PROBLEM TO SOLVE:
Check each line below for the word "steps" and give the number of lines that have it, nothing more.

PROVIDED DATA:
..............................

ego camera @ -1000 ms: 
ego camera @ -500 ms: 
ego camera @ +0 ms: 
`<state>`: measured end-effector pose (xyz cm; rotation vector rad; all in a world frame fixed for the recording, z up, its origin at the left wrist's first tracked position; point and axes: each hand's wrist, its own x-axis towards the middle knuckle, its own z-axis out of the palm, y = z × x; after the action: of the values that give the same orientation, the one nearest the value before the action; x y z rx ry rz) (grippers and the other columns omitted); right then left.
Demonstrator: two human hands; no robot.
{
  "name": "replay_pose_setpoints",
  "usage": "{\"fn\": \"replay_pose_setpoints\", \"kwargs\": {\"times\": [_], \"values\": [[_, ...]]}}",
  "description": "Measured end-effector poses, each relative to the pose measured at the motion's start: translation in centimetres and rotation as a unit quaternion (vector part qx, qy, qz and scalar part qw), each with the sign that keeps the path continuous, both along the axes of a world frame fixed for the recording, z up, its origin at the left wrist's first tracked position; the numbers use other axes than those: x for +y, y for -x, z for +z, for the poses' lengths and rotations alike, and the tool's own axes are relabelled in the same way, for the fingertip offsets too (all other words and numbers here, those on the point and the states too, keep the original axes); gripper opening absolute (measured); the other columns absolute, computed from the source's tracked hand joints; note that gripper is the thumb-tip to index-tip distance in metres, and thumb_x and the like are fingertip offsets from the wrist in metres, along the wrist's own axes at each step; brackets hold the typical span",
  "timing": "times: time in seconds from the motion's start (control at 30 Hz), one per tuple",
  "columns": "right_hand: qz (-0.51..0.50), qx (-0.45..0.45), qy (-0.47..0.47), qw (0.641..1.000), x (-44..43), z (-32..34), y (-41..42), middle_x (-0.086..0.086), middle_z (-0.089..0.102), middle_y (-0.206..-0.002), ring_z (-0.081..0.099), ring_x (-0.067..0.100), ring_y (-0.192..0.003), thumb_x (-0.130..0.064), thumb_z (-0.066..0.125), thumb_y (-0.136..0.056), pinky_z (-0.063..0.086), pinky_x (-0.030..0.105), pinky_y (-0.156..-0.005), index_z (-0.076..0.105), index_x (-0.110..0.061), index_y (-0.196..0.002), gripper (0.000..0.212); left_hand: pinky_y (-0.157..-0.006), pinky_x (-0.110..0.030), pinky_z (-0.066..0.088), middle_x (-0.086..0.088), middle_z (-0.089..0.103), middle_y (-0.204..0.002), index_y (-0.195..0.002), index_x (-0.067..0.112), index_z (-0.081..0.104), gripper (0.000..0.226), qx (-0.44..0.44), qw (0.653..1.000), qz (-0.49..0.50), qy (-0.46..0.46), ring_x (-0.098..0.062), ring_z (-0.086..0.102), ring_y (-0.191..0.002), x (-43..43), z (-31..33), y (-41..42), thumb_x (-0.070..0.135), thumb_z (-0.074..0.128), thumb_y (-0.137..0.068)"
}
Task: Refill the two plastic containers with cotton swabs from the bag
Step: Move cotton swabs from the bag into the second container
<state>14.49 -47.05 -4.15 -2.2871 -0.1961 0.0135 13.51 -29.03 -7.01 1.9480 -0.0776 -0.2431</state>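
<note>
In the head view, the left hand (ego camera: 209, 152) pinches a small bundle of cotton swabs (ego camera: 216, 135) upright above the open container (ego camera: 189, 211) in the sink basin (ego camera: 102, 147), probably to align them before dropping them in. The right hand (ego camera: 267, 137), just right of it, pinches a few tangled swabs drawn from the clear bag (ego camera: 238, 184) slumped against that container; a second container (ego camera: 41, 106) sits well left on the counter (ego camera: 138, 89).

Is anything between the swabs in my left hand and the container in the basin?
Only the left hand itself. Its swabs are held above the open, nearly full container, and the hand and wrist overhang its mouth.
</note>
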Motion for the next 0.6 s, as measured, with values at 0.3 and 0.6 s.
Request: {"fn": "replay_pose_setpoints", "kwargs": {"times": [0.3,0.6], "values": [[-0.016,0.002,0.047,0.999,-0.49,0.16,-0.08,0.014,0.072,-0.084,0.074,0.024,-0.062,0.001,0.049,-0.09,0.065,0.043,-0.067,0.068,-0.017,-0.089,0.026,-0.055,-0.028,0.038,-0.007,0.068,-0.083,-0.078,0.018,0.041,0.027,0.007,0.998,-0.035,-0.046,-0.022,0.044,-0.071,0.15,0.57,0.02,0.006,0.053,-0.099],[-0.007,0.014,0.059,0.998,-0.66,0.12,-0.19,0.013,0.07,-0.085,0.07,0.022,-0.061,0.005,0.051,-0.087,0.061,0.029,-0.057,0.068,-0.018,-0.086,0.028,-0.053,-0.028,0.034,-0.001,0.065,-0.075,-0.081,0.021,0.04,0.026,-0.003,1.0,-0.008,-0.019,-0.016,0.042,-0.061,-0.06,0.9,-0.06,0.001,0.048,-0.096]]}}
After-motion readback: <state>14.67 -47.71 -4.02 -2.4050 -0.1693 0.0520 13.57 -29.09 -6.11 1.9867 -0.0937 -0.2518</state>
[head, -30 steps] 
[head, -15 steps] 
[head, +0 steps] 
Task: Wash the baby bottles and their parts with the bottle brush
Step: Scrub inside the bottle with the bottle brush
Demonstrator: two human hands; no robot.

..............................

EXERCISE RESULT:
3